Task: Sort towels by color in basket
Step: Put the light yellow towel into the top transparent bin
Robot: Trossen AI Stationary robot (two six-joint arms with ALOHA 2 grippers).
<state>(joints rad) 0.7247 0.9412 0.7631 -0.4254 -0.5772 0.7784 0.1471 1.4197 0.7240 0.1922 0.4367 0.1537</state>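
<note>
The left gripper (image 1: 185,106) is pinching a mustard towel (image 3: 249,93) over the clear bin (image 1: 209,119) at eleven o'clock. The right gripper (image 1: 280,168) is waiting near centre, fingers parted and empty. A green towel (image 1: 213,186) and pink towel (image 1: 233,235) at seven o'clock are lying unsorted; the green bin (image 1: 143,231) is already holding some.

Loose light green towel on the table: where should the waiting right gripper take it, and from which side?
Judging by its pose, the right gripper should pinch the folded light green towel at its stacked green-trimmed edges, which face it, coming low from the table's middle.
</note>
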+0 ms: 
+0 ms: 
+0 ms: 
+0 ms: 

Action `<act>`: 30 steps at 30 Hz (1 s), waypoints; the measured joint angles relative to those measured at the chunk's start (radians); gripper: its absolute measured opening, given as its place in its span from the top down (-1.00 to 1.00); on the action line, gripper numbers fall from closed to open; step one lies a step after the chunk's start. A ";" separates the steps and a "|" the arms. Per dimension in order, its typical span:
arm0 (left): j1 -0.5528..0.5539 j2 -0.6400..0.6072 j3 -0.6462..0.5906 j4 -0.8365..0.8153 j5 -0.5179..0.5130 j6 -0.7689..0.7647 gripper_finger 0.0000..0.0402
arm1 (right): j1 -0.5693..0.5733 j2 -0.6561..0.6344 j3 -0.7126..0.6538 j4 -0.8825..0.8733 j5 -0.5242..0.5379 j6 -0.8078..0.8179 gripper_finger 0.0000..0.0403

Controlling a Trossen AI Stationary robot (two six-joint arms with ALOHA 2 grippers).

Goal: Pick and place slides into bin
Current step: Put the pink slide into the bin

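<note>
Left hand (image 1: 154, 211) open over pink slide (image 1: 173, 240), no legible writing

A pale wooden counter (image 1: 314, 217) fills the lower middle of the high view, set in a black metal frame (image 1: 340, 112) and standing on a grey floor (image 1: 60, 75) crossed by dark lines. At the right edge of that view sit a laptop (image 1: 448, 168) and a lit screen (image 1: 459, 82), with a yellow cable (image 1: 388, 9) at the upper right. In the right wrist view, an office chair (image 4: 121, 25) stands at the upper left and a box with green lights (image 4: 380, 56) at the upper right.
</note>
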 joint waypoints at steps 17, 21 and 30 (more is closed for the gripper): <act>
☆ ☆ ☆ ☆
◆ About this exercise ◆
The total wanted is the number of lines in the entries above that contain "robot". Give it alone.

◆ Exercise output ◆
2